_Assigned task_: Isolate every line in the data with the string "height" and copy it.

[Dataset excerpts]
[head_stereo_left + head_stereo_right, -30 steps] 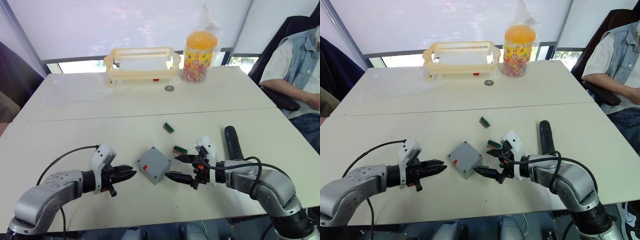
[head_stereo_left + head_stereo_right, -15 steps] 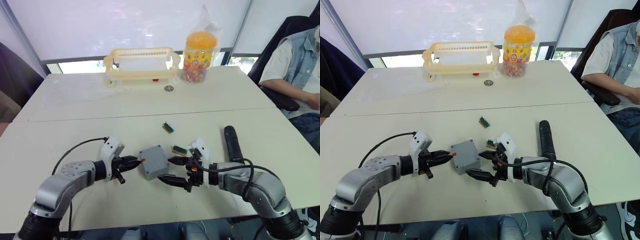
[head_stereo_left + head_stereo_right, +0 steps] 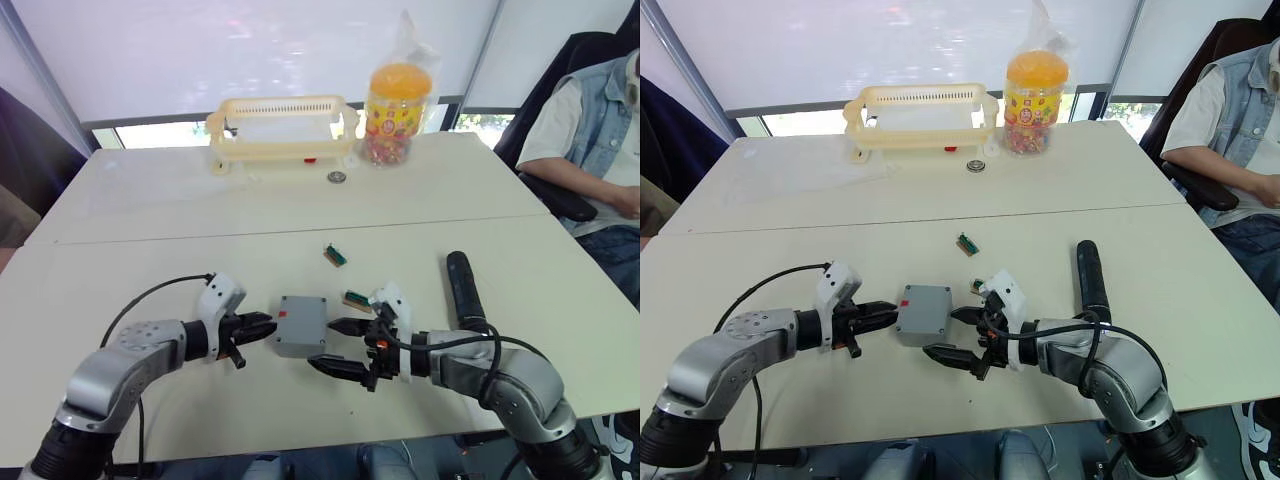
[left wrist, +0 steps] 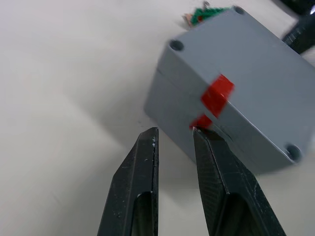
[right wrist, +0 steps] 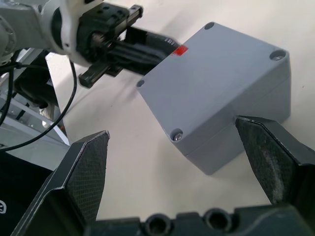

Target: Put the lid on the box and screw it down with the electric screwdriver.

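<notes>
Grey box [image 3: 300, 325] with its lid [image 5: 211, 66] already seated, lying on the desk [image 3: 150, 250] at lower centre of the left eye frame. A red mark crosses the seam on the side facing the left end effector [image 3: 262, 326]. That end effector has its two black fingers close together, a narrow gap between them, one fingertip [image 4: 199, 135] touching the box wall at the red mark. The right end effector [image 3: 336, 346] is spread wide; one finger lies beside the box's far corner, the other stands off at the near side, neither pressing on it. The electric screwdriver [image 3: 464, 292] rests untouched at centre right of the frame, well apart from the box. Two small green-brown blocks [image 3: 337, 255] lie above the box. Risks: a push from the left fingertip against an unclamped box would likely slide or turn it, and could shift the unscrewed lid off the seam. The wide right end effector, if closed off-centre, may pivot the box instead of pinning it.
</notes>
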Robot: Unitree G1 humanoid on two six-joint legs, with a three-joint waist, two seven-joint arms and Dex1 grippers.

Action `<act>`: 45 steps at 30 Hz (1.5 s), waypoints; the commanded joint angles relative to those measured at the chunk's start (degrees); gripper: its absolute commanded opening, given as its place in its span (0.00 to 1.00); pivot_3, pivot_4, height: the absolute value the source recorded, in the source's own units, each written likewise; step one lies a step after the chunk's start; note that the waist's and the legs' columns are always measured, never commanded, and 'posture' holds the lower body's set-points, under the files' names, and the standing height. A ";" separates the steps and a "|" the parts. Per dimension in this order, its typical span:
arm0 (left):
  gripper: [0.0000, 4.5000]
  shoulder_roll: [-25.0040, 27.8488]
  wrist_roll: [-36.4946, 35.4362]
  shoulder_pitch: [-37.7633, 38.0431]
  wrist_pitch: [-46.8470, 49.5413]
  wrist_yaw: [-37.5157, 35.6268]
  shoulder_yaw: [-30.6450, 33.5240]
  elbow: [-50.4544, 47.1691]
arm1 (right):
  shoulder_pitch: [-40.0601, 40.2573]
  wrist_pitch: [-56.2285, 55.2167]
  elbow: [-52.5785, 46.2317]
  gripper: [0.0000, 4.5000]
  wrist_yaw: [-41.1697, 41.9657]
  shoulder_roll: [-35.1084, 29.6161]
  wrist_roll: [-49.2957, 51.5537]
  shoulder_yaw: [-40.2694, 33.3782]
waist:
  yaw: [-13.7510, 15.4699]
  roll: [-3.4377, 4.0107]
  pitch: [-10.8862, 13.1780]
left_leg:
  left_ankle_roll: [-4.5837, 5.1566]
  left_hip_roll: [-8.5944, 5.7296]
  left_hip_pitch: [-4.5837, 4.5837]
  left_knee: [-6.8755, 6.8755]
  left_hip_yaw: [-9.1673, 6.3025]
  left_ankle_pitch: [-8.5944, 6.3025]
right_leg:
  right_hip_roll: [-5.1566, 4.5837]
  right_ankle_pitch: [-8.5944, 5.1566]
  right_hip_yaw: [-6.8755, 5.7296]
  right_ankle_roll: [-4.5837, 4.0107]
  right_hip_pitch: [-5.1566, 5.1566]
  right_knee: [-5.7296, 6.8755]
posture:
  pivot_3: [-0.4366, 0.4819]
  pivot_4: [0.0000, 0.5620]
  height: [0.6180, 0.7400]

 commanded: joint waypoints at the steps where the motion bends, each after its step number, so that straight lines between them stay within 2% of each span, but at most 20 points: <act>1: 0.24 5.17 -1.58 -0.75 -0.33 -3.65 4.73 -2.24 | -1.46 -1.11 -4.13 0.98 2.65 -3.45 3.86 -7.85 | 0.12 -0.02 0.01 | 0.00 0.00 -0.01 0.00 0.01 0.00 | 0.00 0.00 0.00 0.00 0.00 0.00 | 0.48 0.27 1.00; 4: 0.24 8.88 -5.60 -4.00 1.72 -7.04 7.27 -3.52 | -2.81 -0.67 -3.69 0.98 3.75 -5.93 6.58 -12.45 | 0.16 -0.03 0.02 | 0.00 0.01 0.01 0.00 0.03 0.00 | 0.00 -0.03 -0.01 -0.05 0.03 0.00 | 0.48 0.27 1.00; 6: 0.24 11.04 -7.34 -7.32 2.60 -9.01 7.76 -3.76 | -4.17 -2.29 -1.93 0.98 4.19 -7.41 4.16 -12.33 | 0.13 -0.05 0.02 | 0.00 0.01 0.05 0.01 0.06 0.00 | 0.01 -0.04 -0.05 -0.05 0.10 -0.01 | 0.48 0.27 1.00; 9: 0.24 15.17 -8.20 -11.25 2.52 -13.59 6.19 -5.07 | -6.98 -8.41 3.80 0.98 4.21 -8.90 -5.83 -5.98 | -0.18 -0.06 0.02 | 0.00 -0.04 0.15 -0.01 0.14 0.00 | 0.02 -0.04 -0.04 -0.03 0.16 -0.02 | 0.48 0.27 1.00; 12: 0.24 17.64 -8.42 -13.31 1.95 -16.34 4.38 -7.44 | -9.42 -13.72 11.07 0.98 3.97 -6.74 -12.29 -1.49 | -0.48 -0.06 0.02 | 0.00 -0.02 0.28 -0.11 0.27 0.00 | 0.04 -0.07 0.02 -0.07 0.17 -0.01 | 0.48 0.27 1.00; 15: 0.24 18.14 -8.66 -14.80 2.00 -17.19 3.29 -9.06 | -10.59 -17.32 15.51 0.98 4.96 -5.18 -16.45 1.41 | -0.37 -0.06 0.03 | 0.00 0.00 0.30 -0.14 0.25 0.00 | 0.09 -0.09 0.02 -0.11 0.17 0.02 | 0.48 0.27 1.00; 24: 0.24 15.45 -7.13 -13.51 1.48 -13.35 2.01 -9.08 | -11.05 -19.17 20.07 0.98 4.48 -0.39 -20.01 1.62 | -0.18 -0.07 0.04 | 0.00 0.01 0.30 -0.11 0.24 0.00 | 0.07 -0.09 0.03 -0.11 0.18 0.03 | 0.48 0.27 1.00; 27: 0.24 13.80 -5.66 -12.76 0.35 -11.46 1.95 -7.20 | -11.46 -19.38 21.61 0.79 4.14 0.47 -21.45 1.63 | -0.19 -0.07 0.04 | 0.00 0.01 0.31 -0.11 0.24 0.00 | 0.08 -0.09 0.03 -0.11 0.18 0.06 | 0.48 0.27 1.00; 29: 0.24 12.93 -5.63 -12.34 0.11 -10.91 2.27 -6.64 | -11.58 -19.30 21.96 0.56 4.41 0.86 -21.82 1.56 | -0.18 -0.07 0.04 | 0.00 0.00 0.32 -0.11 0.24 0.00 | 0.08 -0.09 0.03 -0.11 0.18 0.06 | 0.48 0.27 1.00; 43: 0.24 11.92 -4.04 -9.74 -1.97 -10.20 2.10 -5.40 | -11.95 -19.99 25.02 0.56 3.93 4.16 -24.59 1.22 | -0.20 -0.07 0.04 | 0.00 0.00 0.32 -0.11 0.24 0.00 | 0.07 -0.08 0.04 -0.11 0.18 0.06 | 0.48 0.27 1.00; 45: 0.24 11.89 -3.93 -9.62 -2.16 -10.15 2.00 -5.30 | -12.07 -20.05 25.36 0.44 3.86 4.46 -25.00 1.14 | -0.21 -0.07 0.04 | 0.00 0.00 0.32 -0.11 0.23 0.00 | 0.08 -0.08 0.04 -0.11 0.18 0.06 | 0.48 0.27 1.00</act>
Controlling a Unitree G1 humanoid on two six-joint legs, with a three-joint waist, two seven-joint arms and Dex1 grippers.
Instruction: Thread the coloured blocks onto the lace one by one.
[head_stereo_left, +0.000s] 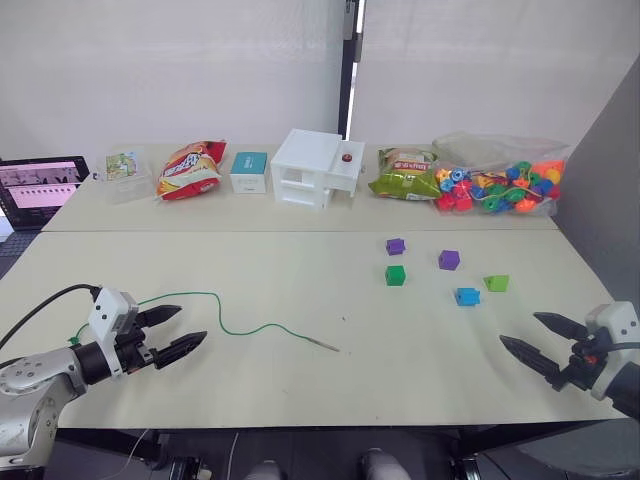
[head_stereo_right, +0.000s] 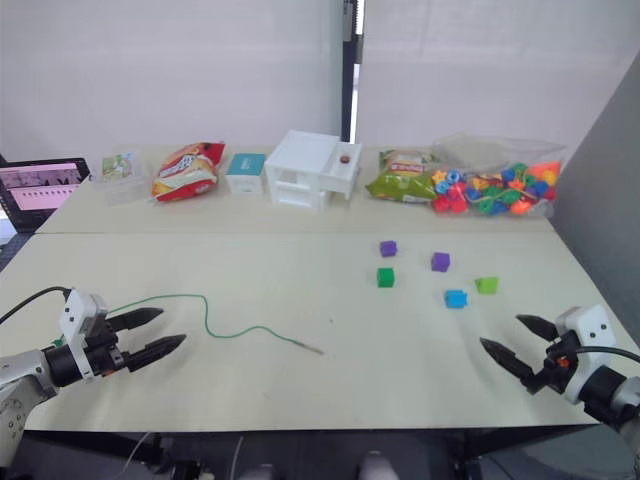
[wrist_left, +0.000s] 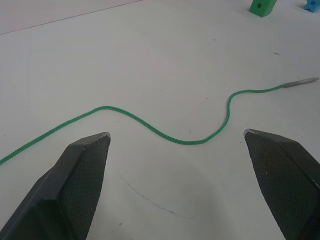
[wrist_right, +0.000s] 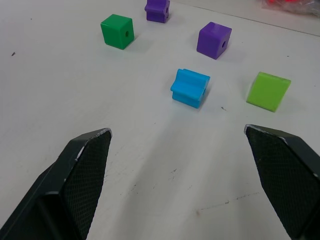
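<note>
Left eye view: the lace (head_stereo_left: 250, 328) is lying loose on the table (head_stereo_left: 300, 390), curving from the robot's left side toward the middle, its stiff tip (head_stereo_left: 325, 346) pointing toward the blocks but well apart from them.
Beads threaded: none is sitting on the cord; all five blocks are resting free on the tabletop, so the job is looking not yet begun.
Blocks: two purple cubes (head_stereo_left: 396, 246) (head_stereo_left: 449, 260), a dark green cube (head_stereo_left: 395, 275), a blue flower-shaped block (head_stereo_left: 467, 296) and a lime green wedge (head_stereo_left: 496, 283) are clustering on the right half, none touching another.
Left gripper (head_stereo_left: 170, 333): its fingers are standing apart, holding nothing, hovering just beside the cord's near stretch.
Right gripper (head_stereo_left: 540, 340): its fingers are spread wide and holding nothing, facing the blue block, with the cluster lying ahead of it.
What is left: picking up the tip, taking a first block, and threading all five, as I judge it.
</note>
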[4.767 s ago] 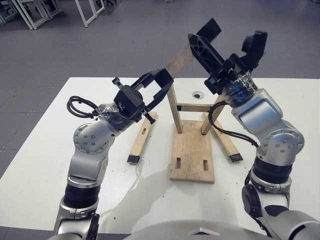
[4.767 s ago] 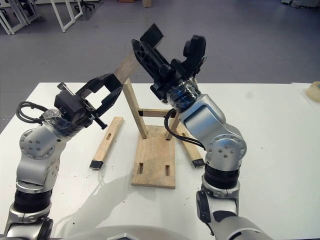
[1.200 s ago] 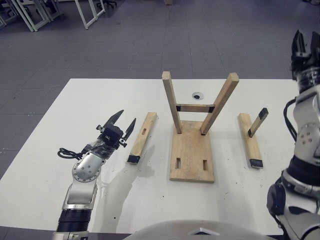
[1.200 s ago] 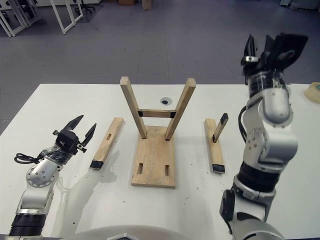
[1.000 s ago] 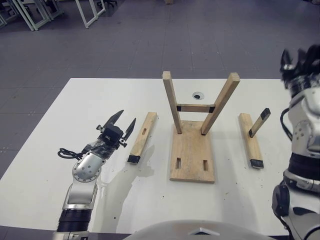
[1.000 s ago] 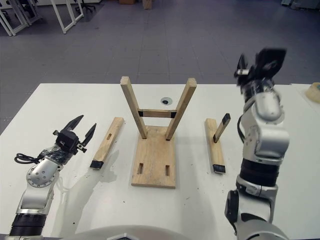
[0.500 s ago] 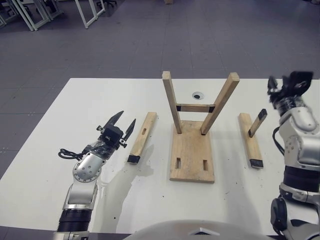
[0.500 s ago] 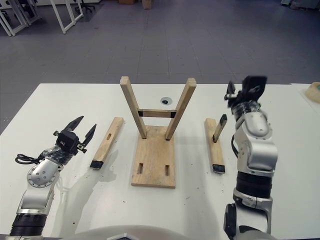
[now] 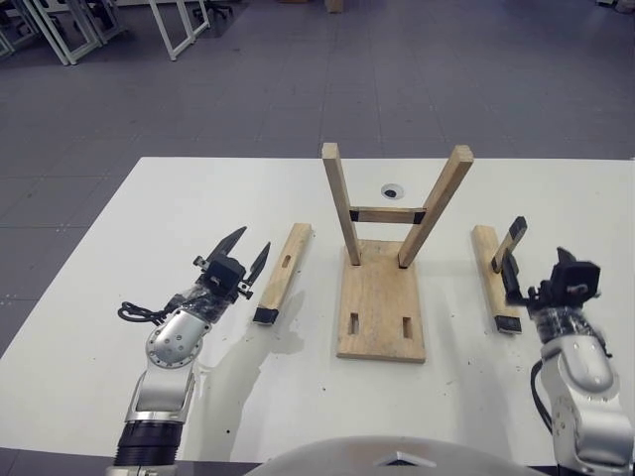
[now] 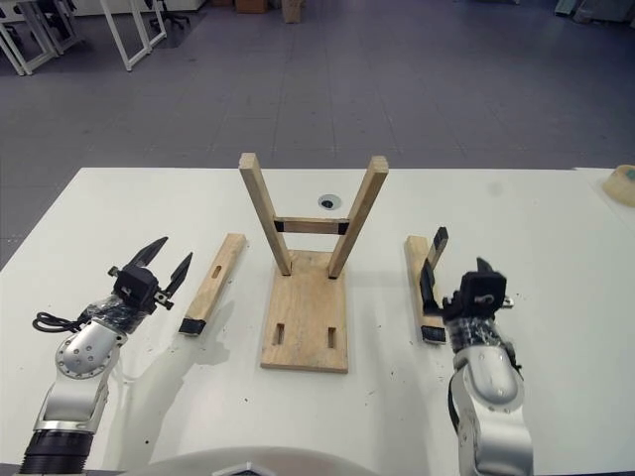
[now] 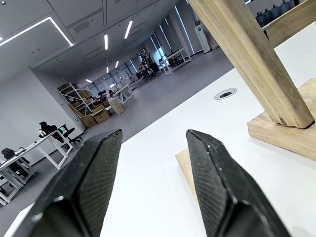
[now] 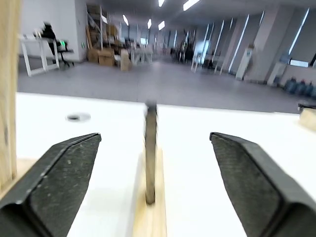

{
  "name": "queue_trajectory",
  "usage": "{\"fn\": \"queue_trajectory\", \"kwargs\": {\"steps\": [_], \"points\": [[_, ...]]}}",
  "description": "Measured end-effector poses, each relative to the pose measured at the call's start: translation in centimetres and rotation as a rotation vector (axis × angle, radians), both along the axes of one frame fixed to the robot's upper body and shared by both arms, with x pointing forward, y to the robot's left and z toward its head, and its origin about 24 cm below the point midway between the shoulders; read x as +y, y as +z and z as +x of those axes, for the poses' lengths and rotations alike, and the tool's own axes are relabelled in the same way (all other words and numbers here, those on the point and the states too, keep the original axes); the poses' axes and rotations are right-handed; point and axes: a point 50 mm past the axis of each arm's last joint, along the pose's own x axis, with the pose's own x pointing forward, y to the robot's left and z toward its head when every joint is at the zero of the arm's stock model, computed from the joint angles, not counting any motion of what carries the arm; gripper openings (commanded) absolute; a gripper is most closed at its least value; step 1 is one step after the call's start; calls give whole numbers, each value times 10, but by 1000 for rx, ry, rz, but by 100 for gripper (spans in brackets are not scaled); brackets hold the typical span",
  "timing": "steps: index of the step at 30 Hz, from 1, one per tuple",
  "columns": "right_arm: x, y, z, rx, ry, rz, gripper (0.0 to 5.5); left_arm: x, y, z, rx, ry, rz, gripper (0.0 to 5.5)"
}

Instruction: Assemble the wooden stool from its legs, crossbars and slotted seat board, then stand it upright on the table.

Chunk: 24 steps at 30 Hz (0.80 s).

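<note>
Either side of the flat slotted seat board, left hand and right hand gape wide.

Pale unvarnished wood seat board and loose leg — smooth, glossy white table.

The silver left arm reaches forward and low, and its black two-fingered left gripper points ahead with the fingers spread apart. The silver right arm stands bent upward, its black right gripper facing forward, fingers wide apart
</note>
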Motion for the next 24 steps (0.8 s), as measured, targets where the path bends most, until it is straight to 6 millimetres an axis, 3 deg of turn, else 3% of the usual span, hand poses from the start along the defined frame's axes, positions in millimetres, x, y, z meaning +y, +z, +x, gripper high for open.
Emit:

_Response to this task_:
Action `<act>`: 45 steps at 30 Hz (1.5 s), waypoints; the commanded joint angles relative to those measured at the chunk's start (degrees); gripper: its absolute commanded opening, given as its place in its span (0.00 to 1.00); pivot_3, pivot_4, height: the absolute value the source recorded, in the source's own units, each written likewise; step one lies a step after the chunk's start; note that the waist's and the legs' columns are always measured, never commanded, and 'posture' holds the lower body's set-points, under the files' names, and the standing height. A ";" separates the steps and a "|" the parts. Per dimension in this order, its typical span:
  height: [0.6180, 0.7400]

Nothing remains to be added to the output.